In addition to the community ecological “health” considerations in terms of flora, fauna and microbiota, the socio-economic setting should equally be healthy and resilient. Community-based R/R efforts only make sense if the social, human and financial capital to maintain and renew the recovering sites are guaranteed. However, as evidenced from peer-reviewed literature, the latter forms of capital are among the least studied in mangrove social-ecological systems (Faridah-Hanum et al., 2019). Documentation of cash-flow profiling of mangrove goods (Satyanarayana et al., 2021) or of land tenure conflicts (Lovelock and Brown, 2019) are a few examples of social science studies that may help reveal and avoid social conflicts in mangrove R/R initiatives.
Discussion and Conclusion
Mangrove shorelines are essential for human well-being, but despite conservation optimism (Friess et al., 2020), efforts to restore them in a holistic framework have been largely unsuccessful. We emphasise that “before and after”-assessments are paramount in the success of R/R initiatives, yet they often remain disregarded. We advocate that R/R projects should always include the following prior assessments:
• a thorough assessment of current ecological and environmental conditions that enable mangrove trees to grow in the R/R sites selected for (re)afforestation;
• a nearby source site from which newly planted mangroves can recruit associated invertebrates, but also micro-organisms and even mangrove propagules from non-planted species;
• a social, human and financial capital aimed at medium to long-term resilience.
Author Contributions
All authors listed have made a substantial, direct, and intellectual contribution to the work and approved it for publication.
Funding
FD-G was supported by the Belgian National Science Foundation FNRS (FNRS-FRFC MIS F.4508.11 and FNRS-PDR T.0262.18), the Belgian Federal Science Policy Office's project MAMAFOREST: MAnaging MAngrove Forests with Optical and Radar Environmental SaTellites (BELSPO, SR/00/323), and the Flemish Interuniversity Council for University Development Cooperation GREENDYKE: The use of natural barriers for coastal protection in Sri Lanka Project (ZEIN2008PR347).
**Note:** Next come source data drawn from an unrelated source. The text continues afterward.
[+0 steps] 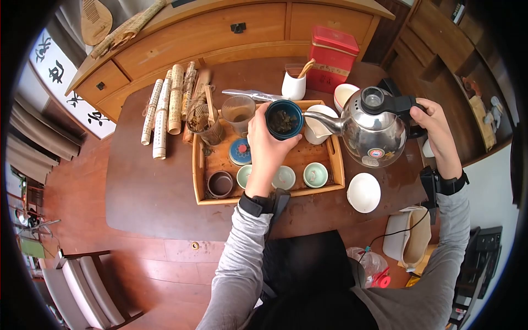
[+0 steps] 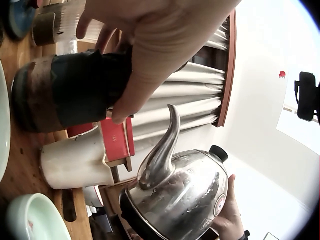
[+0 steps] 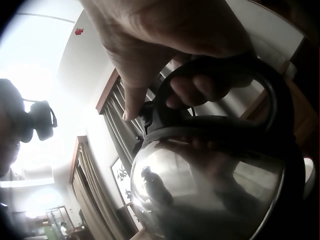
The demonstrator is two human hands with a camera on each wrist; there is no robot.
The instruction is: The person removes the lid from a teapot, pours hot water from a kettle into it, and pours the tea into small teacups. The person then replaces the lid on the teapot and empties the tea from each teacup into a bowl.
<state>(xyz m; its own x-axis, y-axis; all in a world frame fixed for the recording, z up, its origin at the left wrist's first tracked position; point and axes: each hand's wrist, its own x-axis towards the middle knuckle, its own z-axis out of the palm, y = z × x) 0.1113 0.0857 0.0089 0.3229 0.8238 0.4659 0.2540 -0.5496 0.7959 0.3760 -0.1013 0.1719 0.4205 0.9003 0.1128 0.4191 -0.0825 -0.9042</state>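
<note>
My left hand (image 1: 263, 157) grips a dark teal tea cup (image 1: 284, 119) near its rim, with wet tea leaves inside. The left wrist view shows this cup (image 2: 75, 90) upright, low over the wooden tray (image 1: 199, 184), with a brown band round it. By its black handle, my right hand (image 1: 440, 135) holds a shiny steel kettle (image 1: 374, 135). Its spout (image 1: 325, 119) points left toward the cup, over a white pitcher (image 1: 317, 132). In the right wrist view, fingers (image 3: 187, 92) curl round the handle while the thumb lies at its front end.
A blue lid (image 1: 240, 152), a brown cup (image 1: 220, 184) and several pale green cups (image 1: 315, 175) sit on the tray. Glasses (image 1: 238, 114) stand at its back left. Nearby are a white bowl (image 1: 363, 192), a red tin (image 1: 333, 58) and rolled scrolls (image 1: 175, 99).
</note>
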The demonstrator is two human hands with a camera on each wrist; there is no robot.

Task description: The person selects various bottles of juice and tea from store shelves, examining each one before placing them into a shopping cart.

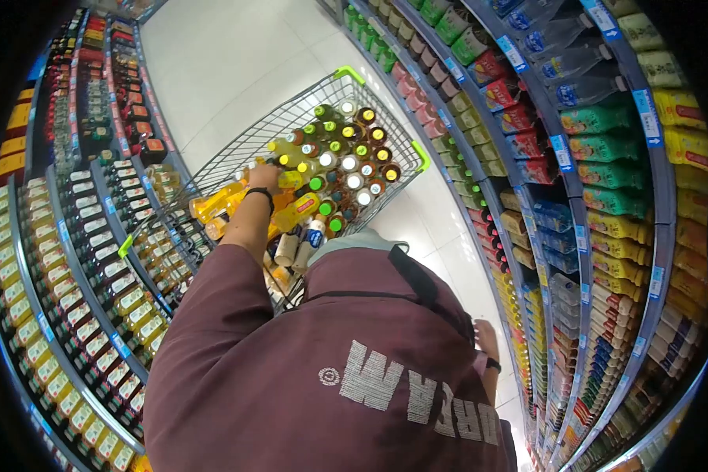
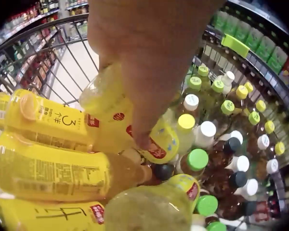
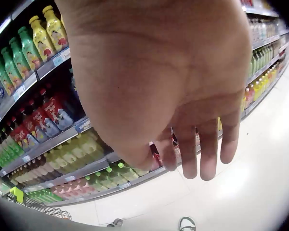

SC was supported by the Hong Kong Government Environment and Conservation Fund Project 69/2016 and by internal HKU Research Assessment Exercise improvement funds and seed funds. FD-G and SC were supported by the Erasmus Mundus Masters Course/Joint Master Degree in Tropical Biodiversity and Ecosystems (TROPIMUNDO).
Conflict of Interest
The authors declare that the research was conducted in the absence of any commercial or financial relationships that could be construed as a potential conflict of interest.
Publisher's Note
All claims expressed in this article are solely those of the authors and do not necessarily represent those of their affiliated organizations, or those of the publisher, the editors and the reviewers. Any product that may be evaluated in this article, or claim that may be made by its manufacturer, is not guaranteed or endorsed by the publisher.
Acknowledgments
The authors thank the many colleagues, students, and collaborators for their invaluable help in the field and for fruitful discussion and constructive criticisms throughout the years. The authors also thank the reviewers for their constructive peer-review.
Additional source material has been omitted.